Brief:
Using the data below, work out how many of its lines contain "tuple", and give that number with nothing added.

Items from a data source
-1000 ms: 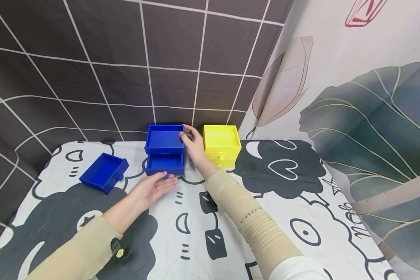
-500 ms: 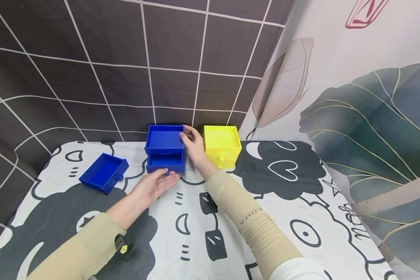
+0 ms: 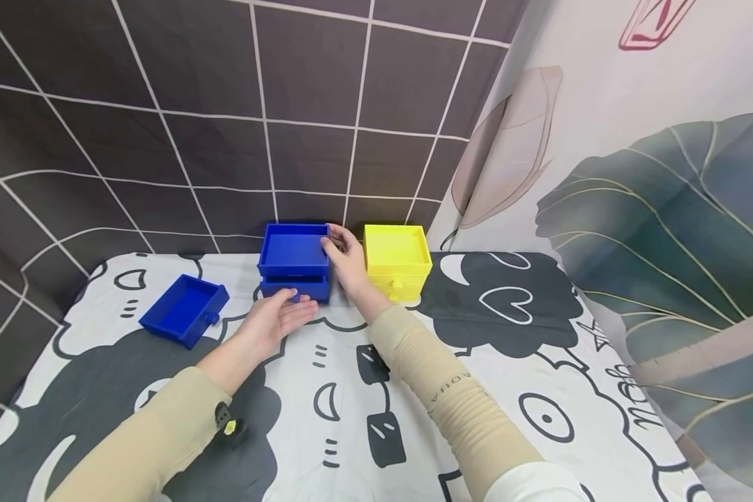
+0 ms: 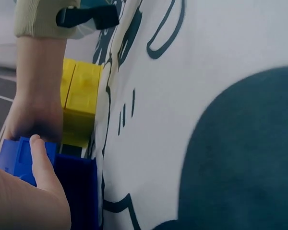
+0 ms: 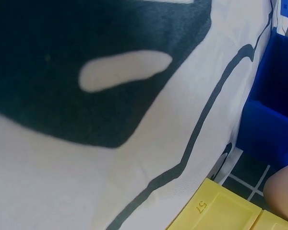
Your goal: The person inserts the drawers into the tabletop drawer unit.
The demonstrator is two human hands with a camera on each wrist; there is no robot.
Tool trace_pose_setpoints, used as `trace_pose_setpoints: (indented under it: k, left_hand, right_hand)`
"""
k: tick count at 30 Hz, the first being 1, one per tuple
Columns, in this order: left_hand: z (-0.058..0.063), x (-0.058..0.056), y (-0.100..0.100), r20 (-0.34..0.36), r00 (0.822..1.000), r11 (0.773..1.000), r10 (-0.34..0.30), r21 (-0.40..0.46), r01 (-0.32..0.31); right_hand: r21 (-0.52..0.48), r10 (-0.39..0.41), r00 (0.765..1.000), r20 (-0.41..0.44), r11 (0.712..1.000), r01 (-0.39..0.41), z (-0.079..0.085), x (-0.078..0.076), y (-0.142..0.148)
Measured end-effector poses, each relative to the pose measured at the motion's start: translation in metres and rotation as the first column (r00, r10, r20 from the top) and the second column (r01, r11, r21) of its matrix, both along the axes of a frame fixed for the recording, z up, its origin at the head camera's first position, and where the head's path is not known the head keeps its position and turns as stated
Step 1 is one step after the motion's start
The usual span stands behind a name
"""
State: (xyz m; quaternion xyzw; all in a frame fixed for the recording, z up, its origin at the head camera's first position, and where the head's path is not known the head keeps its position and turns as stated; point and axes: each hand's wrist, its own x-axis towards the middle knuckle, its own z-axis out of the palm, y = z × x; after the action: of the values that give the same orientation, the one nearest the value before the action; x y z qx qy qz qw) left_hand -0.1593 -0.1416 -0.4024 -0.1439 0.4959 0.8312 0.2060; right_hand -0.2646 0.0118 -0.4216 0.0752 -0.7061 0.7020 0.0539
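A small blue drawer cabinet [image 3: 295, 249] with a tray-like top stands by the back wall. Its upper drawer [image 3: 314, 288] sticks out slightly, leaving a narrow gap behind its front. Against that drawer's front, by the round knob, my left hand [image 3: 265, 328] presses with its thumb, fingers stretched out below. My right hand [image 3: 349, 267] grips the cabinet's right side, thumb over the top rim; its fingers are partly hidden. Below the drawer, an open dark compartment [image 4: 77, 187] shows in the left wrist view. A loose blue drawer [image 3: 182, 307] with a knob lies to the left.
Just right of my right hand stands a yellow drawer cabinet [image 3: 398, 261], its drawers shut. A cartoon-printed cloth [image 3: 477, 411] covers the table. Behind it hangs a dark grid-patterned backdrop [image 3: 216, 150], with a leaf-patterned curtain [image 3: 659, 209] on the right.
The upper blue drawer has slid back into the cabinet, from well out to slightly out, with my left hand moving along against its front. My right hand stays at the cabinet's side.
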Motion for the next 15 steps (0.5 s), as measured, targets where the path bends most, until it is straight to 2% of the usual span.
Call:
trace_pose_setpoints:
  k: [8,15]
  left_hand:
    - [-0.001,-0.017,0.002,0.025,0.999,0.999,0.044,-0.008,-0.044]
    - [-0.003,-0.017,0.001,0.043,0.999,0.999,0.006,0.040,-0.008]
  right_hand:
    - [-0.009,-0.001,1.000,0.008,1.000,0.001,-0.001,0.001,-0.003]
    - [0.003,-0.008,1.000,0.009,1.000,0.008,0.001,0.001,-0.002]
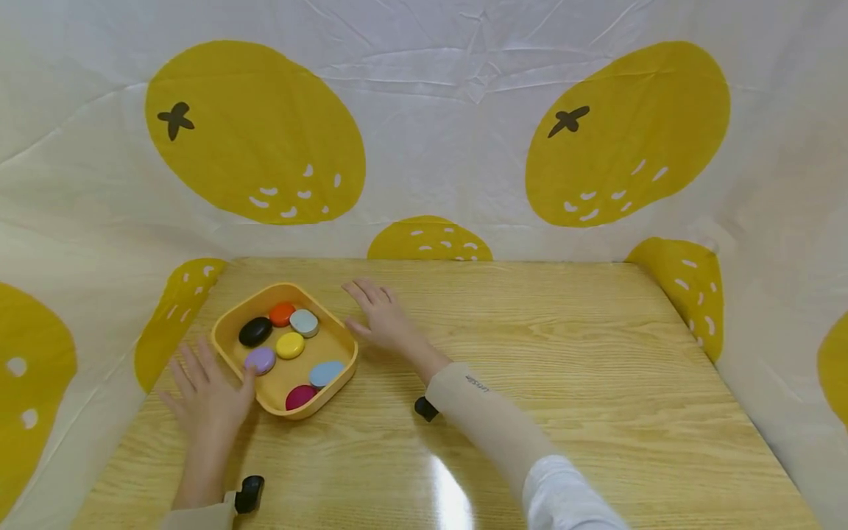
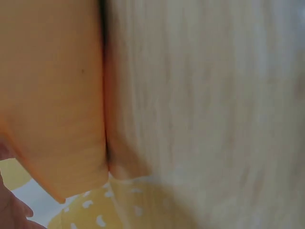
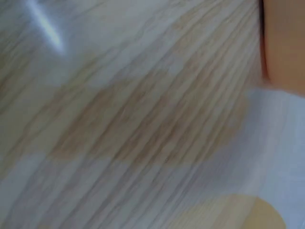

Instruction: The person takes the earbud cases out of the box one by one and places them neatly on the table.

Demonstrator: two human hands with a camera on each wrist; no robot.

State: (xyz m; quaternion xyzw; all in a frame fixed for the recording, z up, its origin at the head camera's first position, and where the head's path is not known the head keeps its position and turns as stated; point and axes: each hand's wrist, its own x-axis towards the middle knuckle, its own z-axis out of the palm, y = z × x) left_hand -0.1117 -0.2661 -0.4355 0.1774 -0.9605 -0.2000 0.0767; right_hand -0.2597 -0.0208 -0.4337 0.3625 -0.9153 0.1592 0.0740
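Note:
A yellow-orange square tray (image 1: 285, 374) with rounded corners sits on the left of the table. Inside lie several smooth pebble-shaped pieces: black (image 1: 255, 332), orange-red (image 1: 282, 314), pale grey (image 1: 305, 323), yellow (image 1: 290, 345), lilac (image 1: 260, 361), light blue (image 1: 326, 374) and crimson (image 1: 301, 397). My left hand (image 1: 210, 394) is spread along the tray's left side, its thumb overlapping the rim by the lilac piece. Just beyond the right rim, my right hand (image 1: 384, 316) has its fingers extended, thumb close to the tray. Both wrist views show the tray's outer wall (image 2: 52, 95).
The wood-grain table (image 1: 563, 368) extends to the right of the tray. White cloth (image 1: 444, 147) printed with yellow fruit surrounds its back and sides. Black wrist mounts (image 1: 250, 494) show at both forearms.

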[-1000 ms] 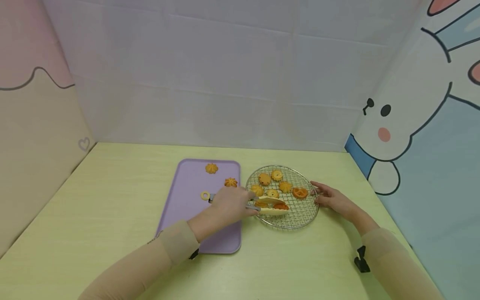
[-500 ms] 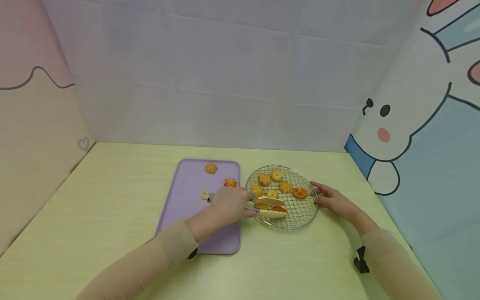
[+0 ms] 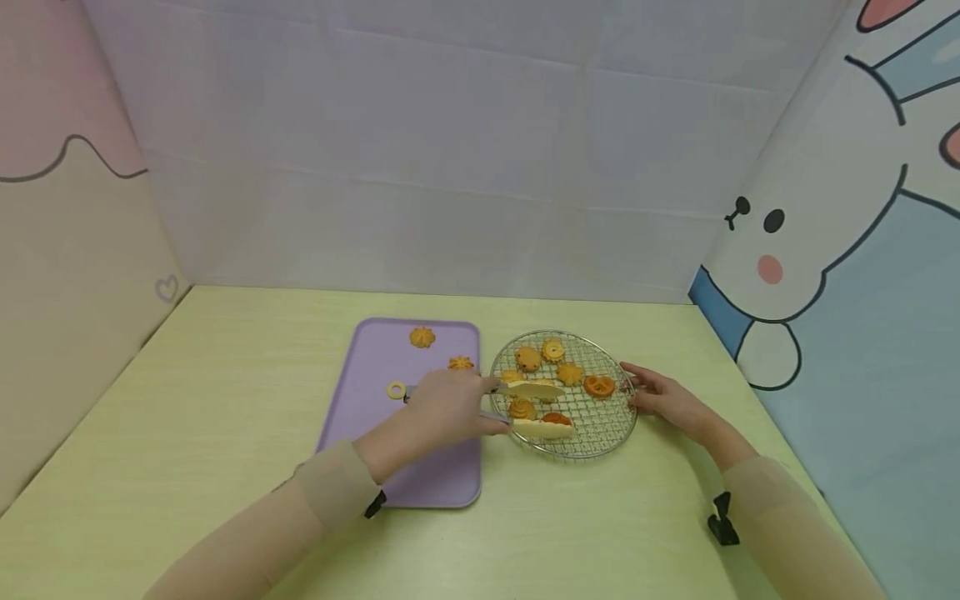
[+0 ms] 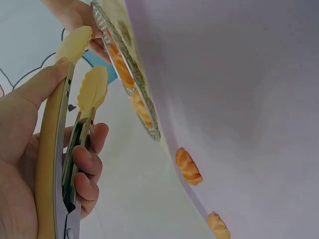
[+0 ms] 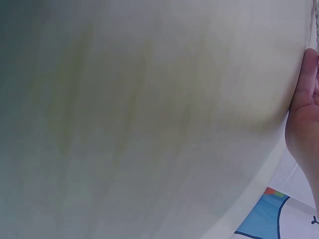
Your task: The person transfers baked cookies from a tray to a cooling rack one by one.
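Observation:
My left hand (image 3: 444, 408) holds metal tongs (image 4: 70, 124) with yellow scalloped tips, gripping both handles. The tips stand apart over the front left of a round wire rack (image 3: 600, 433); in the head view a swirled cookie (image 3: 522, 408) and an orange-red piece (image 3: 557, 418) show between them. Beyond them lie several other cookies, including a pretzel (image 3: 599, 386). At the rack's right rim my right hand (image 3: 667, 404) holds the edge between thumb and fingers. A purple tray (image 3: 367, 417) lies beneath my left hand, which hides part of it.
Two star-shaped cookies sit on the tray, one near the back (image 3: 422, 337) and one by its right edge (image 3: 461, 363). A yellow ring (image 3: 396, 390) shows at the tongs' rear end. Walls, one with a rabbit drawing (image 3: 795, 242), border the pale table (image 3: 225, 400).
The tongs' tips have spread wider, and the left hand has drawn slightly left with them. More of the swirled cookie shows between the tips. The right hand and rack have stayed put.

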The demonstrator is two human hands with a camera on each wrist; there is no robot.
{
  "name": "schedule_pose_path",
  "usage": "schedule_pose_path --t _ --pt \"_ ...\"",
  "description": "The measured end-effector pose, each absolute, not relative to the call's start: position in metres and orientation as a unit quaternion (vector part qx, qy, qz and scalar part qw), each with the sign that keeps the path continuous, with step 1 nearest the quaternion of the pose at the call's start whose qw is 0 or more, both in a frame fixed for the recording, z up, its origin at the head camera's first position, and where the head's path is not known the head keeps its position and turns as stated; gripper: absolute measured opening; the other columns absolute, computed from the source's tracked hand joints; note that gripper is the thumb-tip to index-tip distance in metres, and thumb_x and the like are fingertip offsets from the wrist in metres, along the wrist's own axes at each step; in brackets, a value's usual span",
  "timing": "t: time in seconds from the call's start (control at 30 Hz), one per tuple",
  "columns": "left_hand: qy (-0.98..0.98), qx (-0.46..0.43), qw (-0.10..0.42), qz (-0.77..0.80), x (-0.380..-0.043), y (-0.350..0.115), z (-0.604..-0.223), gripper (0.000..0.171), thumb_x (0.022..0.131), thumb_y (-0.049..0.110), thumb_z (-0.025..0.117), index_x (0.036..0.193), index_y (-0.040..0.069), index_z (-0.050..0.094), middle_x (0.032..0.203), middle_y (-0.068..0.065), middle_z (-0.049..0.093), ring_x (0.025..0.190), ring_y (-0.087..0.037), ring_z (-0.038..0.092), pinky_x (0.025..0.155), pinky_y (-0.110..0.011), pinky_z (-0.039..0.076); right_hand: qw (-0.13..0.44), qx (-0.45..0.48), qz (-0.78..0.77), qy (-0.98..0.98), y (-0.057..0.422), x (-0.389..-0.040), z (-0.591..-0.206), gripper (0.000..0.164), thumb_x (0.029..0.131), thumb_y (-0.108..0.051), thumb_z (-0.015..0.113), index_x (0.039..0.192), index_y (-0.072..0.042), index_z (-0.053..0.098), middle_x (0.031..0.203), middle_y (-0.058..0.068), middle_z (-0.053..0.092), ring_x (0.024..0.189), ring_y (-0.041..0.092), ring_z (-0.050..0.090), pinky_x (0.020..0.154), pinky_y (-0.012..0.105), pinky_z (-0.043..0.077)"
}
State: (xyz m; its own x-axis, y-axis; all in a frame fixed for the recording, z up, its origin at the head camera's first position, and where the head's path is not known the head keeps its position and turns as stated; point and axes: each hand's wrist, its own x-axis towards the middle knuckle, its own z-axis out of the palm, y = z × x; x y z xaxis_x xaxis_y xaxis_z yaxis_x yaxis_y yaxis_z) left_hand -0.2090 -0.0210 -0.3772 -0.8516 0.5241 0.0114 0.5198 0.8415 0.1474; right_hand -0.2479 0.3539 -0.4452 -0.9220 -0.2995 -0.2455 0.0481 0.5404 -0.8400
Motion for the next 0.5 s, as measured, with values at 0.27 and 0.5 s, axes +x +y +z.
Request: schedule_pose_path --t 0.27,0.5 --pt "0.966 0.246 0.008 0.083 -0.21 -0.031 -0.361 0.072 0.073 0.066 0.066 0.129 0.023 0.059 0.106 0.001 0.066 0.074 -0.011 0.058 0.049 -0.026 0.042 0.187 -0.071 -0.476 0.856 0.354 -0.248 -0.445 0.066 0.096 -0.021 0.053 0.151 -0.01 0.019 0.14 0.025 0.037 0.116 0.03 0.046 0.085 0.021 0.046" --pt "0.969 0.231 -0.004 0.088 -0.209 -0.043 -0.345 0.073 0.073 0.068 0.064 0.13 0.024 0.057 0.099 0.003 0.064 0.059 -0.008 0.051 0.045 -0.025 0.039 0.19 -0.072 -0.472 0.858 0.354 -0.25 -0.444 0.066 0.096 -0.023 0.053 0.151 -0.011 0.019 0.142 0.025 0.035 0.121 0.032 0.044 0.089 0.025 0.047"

Answer space:
2